• **WHAT TO PRODUCE**: All that should be output is the block of lines below from the line with "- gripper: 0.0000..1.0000" to the line with "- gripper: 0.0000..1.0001", both included, exactly as written.

Records contained in a dataset:
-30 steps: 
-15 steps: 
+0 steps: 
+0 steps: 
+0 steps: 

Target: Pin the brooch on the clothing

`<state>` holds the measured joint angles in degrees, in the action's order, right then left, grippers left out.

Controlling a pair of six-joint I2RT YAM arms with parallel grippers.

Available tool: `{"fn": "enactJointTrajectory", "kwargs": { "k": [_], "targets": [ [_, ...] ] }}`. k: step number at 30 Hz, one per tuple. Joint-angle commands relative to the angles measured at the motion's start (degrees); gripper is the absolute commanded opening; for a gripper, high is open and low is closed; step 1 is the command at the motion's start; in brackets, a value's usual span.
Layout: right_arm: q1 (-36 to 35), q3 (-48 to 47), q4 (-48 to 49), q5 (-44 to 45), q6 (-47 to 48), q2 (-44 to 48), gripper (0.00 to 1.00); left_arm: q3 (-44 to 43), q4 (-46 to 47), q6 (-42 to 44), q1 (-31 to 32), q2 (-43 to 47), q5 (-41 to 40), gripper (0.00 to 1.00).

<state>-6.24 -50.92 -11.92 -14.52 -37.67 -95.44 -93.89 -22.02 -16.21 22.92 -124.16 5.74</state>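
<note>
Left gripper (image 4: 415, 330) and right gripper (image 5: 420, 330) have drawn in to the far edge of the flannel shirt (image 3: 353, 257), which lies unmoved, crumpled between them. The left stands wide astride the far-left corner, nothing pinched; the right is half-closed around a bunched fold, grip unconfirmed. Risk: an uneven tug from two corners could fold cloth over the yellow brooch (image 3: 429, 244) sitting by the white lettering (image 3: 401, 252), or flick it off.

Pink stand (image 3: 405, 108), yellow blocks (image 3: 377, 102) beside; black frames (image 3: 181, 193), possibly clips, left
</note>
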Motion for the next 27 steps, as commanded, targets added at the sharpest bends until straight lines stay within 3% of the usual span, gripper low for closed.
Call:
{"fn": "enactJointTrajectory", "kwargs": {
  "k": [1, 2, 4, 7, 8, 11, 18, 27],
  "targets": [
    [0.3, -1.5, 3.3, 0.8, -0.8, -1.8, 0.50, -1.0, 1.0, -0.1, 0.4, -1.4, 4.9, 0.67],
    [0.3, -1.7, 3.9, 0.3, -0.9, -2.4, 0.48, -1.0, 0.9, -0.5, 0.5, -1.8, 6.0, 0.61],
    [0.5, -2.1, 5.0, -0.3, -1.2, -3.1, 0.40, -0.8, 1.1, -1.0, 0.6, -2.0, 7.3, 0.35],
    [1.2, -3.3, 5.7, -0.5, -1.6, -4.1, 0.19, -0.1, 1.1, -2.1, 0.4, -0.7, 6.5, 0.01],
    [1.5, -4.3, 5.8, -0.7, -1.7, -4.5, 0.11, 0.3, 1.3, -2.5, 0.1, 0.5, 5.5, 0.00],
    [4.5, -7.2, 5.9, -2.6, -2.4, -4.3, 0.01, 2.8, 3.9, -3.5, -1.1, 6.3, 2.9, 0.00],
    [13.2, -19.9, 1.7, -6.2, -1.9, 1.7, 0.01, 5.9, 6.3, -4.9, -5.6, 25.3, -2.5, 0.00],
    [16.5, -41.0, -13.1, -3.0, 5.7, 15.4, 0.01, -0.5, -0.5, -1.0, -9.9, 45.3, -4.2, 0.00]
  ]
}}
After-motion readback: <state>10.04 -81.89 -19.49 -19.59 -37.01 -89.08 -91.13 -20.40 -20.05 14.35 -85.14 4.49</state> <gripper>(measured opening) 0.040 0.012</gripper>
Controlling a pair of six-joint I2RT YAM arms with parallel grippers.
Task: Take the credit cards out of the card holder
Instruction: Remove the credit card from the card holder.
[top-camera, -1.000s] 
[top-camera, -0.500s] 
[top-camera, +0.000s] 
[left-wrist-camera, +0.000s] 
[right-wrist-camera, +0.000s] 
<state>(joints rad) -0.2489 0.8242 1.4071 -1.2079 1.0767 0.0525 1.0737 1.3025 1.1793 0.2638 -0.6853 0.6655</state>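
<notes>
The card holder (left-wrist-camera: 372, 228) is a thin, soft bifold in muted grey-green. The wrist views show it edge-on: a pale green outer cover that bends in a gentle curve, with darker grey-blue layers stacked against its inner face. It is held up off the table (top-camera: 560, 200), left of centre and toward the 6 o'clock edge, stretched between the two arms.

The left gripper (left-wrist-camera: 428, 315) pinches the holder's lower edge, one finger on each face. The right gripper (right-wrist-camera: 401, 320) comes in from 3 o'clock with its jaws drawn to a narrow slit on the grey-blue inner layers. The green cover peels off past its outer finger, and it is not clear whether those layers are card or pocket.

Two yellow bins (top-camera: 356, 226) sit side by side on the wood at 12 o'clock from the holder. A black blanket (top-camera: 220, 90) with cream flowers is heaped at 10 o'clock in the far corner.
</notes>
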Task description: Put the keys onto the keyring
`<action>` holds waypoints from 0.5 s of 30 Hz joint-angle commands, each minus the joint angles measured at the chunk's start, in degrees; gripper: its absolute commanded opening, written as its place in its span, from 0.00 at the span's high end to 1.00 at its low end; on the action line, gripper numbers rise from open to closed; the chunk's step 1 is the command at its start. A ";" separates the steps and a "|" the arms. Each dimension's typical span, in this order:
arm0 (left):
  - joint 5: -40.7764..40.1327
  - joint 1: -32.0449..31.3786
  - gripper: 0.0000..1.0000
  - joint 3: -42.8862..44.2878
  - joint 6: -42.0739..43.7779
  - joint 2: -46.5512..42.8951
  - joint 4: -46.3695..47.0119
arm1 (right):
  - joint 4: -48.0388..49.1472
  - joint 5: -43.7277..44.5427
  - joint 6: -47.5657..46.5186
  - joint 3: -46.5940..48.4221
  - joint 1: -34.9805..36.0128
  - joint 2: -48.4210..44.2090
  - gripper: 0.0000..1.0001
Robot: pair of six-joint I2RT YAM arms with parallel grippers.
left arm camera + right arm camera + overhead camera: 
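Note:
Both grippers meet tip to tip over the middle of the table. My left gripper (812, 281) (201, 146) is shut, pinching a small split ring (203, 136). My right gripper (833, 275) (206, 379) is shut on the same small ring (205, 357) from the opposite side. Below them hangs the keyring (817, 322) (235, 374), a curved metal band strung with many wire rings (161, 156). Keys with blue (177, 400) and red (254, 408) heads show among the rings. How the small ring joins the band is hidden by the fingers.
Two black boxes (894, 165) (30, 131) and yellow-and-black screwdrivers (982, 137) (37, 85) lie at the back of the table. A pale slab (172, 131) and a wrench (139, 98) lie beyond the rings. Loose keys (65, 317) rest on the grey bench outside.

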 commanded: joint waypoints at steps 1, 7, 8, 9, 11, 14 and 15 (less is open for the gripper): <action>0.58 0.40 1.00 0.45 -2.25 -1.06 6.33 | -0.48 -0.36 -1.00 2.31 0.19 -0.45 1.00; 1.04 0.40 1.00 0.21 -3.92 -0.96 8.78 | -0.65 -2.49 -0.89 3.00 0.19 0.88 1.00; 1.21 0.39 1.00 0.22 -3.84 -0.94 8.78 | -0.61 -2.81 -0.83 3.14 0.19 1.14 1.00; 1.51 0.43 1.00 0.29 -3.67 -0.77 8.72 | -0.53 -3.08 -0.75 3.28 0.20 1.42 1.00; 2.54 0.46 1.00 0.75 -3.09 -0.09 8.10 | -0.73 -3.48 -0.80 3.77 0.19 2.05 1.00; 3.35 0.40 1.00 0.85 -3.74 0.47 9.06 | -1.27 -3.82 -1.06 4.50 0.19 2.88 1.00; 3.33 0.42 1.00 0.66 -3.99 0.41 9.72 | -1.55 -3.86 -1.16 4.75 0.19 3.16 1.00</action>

• **REPLY**:
  - gripper: 0.0000..1.0000
  - joint 3: -42.8862..44.2878
  - joint 6: -42.0739..43.7779
  - joint 2: -46.5512..42.8951
  - joint 4: -46.3695..47.0119
arm1 (right):
  - joint 4: -48.0388..49.1472
  - joint 5: -43.7277..44.5427
  - joint 6: -47.5657..46.5186
  - joint 3: -46.5940..48.4221
  - joint 1: -34.9805..36.0128
  - joint 2: -48.4210..44.2090
  - gripper: 0.0000..1.0001

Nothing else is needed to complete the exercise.